CJ I've got James to reserve you a ticket for the show, it'll be in an envelope on the door under my name. Just need to pick it up before 2pm on the day pal and you can pay for it when you get there!


----------



## CJ

Bad Alan said:


> CJ I've got James to reserve you a ticket for the show, it'll be in an envelope on the door under my name. Just need to pick it up before 2pm on the day pal and you can pay for it when you get there!


Brilliant mate..not sure if anyone else is coming with me but ill just get them to ring up.

Nice one pal


----------



## Jacko89

ash1981 said:


> Yea it was disgusting morning time then it got even fvcking worse in the evening
> 
> Yea I do mate
> 
> I've spoke to you on TM???
> 
> But I'm not a stalker or anything like that
> 
> Lol.


Stonecold?? Lol


----------



## Jacko89

CJ said:


> Ive got an iffy tummy today  fvcking salmon
> 
> Up and down but im better now bud thanks.
> 
> W8nker...was hoping to catch up. Are you in Oxford now ? I stayed over night in Kent last week so I coukd have popped in !! Due to pop back up soon so perhaps come up then ?


Let me know when your anywhere near oxford mate, your always welcome. Come train at mike, you will love it.

Hope the guts are good now


----------



## CJ

Jacko89 said:


> Let me know when your anywhere near oxford mate, your always welcome. Come train at mike, you will love it.
> 
> Hope the guts are good now


Much better..Ive just felt crap all week but had a realisation that things dont always pan out how you want...however badly you want them.

Good back session tonight and had a good catch up with Paul.

Had a little yap about moving forward and tbh im really excited. .ive just never grow like I am currently.
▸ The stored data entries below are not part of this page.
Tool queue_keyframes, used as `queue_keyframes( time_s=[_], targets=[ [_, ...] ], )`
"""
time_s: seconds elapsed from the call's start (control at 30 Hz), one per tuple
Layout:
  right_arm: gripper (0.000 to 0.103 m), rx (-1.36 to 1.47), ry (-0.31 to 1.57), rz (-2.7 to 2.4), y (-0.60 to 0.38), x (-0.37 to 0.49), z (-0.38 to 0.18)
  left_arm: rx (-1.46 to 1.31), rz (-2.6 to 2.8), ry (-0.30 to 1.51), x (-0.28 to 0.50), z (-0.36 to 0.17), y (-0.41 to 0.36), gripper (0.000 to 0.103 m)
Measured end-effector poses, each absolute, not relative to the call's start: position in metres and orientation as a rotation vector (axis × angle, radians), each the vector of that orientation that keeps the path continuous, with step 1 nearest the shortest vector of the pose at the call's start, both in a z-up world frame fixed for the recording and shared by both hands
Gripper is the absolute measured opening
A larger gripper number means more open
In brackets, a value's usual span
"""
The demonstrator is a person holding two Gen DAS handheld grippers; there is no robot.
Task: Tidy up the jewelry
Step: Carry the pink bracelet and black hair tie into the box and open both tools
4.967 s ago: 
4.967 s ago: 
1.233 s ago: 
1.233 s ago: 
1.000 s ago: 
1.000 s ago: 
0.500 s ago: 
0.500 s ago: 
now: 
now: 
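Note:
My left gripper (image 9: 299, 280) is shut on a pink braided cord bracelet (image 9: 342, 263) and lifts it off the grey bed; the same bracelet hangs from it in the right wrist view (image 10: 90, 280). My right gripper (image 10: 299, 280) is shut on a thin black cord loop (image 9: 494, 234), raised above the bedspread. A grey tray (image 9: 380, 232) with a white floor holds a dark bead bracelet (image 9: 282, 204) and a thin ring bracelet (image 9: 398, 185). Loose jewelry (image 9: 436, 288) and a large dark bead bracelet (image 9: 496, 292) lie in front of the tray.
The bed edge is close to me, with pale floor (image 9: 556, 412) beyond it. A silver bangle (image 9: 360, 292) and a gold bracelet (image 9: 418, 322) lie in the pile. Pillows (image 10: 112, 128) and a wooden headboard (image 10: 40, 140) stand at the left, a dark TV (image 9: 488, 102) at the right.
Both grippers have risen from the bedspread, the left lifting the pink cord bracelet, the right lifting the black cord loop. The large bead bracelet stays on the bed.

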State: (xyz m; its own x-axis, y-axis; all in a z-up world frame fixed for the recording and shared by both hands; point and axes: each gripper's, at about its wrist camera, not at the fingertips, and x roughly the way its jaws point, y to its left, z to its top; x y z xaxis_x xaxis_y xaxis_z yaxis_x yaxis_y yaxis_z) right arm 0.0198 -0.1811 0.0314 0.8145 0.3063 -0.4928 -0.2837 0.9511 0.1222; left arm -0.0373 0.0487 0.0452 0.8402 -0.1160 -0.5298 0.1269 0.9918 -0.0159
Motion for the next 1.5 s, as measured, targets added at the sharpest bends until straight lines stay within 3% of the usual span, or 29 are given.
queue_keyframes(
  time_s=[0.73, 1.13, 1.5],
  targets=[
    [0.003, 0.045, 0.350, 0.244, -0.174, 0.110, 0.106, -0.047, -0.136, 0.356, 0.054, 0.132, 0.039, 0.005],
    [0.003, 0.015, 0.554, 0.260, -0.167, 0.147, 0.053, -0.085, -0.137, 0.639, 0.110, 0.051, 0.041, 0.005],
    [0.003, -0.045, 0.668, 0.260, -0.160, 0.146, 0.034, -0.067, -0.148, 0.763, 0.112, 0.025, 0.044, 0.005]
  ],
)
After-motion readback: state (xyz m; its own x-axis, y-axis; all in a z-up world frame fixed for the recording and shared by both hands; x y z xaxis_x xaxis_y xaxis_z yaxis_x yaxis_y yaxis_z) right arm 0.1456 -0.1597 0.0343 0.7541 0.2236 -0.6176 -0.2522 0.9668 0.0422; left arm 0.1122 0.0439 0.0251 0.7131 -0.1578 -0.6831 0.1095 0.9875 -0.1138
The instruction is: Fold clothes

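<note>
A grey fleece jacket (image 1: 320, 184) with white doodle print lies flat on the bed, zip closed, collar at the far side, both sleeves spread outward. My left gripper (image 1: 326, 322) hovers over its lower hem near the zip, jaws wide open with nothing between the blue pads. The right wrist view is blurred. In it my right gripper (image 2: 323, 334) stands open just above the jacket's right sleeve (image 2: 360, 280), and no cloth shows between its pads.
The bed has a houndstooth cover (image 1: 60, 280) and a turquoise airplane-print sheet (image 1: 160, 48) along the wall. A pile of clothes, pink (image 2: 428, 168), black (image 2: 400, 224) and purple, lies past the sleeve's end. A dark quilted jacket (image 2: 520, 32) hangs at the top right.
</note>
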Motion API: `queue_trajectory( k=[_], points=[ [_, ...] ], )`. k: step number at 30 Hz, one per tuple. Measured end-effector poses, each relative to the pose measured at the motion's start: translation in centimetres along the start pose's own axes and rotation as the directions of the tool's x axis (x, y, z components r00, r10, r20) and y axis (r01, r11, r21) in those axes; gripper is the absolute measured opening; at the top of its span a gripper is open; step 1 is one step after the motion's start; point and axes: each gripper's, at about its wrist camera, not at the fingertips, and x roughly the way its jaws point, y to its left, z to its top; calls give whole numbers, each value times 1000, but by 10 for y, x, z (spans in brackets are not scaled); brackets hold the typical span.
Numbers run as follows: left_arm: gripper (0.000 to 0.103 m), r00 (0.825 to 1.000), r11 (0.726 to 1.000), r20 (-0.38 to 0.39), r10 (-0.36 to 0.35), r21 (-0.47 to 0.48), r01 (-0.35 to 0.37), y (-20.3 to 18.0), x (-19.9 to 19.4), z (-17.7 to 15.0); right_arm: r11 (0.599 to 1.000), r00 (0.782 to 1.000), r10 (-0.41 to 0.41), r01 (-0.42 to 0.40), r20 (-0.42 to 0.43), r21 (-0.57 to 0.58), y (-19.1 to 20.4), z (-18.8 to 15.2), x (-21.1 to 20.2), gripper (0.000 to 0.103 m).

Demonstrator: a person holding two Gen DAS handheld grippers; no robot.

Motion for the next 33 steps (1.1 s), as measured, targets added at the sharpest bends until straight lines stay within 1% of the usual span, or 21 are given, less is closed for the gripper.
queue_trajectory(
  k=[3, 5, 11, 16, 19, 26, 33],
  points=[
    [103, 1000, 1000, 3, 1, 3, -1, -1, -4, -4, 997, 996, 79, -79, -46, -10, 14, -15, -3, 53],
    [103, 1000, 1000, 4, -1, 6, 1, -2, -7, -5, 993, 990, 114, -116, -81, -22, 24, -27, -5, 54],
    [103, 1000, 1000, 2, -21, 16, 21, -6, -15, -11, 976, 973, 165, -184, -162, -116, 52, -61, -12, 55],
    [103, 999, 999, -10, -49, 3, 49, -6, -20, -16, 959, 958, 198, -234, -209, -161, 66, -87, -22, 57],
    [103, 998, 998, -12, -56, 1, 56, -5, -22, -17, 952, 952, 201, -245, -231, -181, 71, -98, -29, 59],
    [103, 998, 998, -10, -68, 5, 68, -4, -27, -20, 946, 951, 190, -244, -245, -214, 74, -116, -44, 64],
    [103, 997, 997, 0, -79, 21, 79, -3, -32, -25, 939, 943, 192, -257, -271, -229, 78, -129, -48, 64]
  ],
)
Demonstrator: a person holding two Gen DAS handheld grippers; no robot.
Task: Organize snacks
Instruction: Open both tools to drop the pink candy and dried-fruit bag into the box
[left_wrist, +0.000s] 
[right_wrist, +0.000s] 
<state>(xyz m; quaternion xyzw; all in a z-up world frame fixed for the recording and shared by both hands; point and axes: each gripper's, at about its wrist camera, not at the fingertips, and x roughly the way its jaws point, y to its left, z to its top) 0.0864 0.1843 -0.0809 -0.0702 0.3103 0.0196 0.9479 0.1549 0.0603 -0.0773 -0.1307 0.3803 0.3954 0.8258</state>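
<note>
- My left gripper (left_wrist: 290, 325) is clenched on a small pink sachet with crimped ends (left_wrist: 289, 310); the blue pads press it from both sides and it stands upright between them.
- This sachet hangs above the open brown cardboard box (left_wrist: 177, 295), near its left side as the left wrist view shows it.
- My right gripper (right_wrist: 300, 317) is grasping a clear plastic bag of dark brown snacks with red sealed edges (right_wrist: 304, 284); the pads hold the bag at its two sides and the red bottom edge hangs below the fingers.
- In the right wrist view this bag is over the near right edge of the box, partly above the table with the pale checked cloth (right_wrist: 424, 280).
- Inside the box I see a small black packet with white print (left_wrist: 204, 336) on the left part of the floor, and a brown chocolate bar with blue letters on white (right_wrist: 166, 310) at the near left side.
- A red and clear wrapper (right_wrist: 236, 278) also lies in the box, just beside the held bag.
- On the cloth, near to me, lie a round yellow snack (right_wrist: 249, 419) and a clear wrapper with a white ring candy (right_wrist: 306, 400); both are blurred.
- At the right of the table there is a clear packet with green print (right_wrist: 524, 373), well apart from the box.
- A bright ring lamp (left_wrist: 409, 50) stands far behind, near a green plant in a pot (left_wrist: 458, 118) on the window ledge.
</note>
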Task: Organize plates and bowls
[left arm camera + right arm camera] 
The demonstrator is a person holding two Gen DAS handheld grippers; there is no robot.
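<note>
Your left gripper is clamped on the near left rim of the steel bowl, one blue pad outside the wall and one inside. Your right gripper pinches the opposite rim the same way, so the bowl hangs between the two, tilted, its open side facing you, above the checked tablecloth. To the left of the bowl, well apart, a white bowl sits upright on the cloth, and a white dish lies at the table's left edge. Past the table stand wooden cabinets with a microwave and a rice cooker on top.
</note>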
Weight is just piling on and we are introducing a very intereating GH protocol now that will only increase my development.

Should be a really good six months.


----------



## Jacko89

Interested in this!!


----------



## CJ

Jacko89 said:


> Interested in this!!


Will keep you posted bud


----------



## CJ

Decided to weigh myself today as im taking my youngest out for the day and then out for a treaty tea / dinner (depending on what you call your evening meal) I wont be eating sh1t all day but I wont be getting as much food in, so will drop a bit of water I would imagine...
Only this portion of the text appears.